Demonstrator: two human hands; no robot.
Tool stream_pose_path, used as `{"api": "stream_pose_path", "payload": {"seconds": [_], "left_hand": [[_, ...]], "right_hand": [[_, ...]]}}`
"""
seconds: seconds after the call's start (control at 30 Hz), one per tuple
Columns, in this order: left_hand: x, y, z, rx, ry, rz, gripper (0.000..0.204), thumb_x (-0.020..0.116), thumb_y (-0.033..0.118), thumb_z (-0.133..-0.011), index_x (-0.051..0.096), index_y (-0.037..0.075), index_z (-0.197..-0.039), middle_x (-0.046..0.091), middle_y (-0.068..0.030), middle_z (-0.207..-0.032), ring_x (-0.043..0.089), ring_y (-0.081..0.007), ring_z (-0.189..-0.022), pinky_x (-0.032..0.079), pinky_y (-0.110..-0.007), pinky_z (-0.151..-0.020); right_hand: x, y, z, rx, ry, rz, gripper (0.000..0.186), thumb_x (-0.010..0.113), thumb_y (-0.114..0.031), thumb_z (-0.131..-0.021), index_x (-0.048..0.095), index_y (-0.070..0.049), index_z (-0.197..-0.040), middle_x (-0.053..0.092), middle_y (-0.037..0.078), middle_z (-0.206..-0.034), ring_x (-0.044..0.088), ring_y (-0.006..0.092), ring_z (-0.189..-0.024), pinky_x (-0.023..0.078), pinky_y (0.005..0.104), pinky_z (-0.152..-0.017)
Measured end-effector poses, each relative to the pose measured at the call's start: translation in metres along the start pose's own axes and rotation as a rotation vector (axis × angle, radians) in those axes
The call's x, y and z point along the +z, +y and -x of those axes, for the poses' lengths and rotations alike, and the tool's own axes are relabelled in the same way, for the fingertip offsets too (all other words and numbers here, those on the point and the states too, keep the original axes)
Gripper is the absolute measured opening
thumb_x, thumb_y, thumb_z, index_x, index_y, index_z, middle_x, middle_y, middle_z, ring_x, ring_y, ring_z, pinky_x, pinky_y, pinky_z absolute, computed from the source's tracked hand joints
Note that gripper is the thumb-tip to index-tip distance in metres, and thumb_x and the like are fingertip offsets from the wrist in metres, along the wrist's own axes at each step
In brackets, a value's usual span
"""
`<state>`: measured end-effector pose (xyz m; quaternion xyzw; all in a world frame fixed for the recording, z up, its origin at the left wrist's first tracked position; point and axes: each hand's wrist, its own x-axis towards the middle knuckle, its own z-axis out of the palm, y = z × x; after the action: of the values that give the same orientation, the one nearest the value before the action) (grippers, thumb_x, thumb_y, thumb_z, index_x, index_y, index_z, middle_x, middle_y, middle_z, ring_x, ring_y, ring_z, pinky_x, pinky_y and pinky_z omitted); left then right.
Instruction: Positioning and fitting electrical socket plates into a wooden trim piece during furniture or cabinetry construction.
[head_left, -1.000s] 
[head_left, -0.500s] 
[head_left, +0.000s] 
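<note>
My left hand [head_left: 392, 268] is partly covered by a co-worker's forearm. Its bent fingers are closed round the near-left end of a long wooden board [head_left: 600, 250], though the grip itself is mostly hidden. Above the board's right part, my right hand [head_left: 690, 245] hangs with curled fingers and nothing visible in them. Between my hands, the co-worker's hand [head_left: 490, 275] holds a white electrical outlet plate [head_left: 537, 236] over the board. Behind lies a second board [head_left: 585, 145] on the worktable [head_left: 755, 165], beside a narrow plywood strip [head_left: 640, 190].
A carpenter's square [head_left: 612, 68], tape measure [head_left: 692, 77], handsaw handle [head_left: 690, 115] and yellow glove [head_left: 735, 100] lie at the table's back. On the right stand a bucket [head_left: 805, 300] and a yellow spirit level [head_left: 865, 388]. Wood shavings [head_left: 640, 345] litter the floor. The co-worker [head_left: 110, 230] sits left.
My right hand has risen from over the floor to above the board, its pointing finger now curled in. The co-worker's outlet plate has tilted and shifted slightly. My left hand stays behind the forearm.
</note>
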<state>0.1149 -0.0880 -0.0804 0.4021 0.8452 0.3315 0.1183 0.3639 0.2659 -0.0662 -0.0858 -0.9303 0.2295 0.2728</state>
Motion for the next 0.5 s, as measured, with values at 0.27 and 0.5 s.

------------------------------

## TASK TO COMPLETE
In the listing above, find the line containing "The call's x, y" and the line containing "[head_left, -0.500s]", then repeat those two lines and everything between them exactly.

## RESPONSE BOX
The call's x, y and z point along the +z, +y and -x of those axes, for the poses' lengths and rotations alike, and the tool's own axes are relabelled in the same way, for the fingertip offsets too (all other words and numbers here, those on the point and the states too, keep the original axes)
Gripper is the absolute measured opening
thumb_x, thumb_y, thumb_z, index_x, index_y, index_z, middle_x, middle_y, middle_z, ring_x, ring_y, ring_z, pinky_x, pinky_y, pinky_z absolute, computed from the source's tracked hand joints
Note that gripper is the thumb-tip to index-tip distance in metres, and thumb_x and the like are fingertip offsets from the wrist in metres, along the wrist's own axes at each step
In brackets, a value's usual span
"""
`<state>`: measured end-effector pose (xyz m; quaternion xyzw; all in a world frame fixed for the recording, z up, its origin at the left wrist's first tracked position; point and axes: each hand's wrist, its own x-axis towards the middle knuckle, its own z-axis out of the palm, y = z × x; after the action: of the values that give the same orientation, the one nearest the value before the action) (grippers, thumb_x, thumb_y, thumb_z, index_x, index_y, index_z, middle_x, middle_y, middle_z, ring_x, ring_y, ring_z, pinky_x, pinky_y and pinky_z omitted); left then right.
Instruction: Positioning and fitting electrical socket plates into a wooden trim piece during furniture or cabinetry construction.
[head_left, -1.000s] 
[head_left, -0.500s] 

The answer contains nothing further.